YOUNGSTOWN - The police department wants to attract more minority and women candidates when the next entry-level test is given this year.
Wednesday, the department held a photo shoot in the parking lot of the Covelli Centre for a recruiting poster. Officers posed with special gear and vehicles such as the Bomb Squad truck and SWAT team vehicle known as ''The Bear.''
Staff Inspector Lt. Brian Butler said the department will give an entry-level civil service exam in November. From that list, the department will be hiring five to 10 officers. That list will expire after two years, Butler said.
Tribune Chronicle photos / Joe Gorman
Members of the Youngstown Police Department, led by Police Chief Rod Foley, in white shirt, pose in the parking lot of the Covelli Centre on Wednesday for a recruiting poster. The department looks to add five to 10 more officers and will be giving examinations in November.
Since police Chief Rod Foley took over last September, the city has added 15 officers to the patrol ranks and hopes to add another two by the end of this month, thanks to a federal grant that will pay the salaries for two years for veterans of the Iraq and Afghanistan wars.

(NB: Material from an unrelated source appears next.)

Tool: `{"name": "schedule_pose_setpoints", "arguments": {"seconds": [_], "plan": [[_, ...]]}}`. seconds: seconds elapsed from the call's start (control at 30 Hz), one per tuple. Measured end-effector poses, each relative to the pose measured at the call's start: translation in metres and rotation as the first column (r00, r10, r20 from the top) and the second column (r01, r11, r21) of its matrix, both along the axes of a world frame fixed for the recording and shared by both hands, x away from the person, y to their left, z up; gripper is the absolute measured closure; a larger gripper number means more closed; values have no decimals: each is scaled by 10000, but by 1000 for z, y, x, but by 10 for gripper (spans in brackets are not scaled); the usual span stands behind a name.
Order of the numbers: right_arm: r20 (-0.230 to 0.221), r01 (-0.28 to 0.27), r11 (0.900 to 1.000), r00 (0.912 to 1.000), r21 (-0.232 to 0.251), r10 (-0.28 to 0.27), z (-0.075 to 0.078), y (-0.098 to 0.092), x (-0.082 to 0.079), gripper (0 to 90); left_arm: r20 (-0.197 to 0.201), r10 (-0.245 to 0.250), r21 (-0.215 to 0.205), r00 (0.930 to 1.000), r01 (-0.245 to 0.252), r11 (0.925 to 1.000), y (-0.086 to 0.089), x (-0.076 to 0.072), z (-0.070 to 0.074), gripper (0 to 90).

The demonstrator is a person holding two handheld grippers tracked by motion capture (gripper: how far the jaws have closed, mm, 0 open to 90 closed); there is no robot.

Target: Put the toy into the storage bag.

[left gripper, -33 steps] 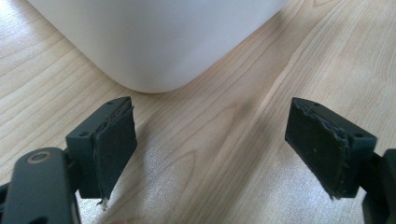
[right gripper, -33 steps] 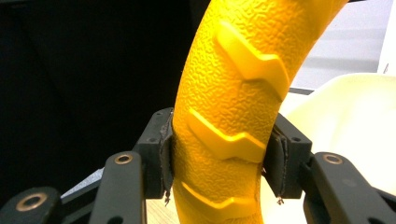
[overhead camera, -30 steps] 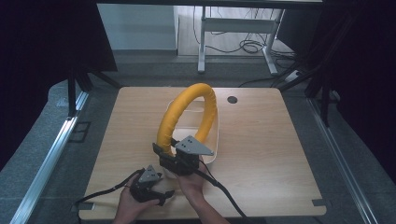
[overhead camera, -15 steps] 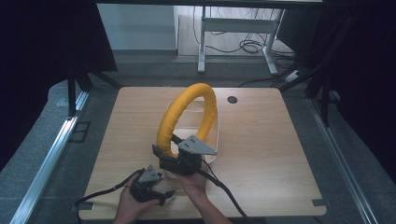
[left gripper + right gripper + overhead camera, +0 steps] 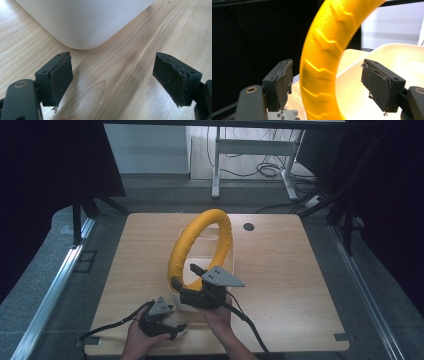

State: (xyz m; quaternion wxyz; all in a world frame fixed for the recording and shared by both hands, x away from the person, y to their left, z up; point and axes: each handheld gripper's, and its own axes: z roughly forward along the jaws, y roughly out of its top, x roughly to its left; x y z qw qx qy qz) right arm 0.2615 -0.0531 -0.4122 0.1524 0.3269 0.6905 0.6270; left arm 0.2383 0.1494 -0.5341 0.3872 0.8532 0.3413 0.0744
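Note:
A yellow ring [image 5: 176, 257] with a tyre-like tread stands upright in a white container [image 5: 231, 262] in the middle of the wooden table. My right gripper [image 5: 184, 276] is at the ring's lower near side. In the right gripper view the ring [image 5: 324, 62] passes between the jaws of the right gripper [image 5: 330, 80]. Those jaws have just been opening, and neither pad presses on the ring. The container [image 5: 397, 55] lies behind it. My left gripper [image 5: 176, 319] rests low near the table's front edge. It [image 5: 113, 80] is open and empty, facing the container's rounded corner [image 5: 85, 22].
A round cable hole [image 5: 248, 226] sits in the table at the far right. Black cables trail from both grippers over the front edge. A metal desk frame [image 5: 250, 150] and floor cables lie beyond the table, with dark curtains at both sides.
The right gripper's jaws have spread apart around the yellow ring, which stays upright in the container. The left hand and its gripper have not moved.

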Motion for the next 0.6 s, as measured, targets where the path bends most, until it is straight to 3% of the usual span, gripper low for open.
{"name": "schedule_pose_setpoints", "arguments": {"seconds": [0.3,0.6], "plan": [[-67,144,9999,9999,-42,-145,1,-34,1,270,23,-34,29,10000,34,10000,0,0,0,163],[-7,845,9962,9964,-223,-845,-5,-91,11,303,24,-3,18,10000,3,10000,0,0,0,163]]}}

Butler said he also will be meeting with the police department's chaplains and ask them if they can spread the word with their congregations that the department is looking for officers.
Foley said the city is also looking to increase the number of city residents who take the test. Butler noted that city residents receive an additional 15 percentage points on the test for being local.
Councilman Nathan Pinkard, D-3rd Ward, head of council's Safety Committee and a former chief of Mill Creek MetroParks Police, said he applauds the department's efforts to reach out to minorities and women.
''The police department should reflect the makeup of the community it serves,'' Pinkard said.
Pinkard said he thinks minority participation may have fallen off because of perceptions of the department in the city, so anything that could be done to highlight a career in law enforcement could help get more of them to take the test, he said.
''That might stimulate recruitment,'' Pinkard said.
Pinkard said he wants to make sure new officers are brought on slowly, so they can have time to mesh with veteran officers, especially since several officers on patrol are eligible for retirement. He said he wants the right mix of veterans and young officers working when the retirements take effect so there is a lot of experience still on the road.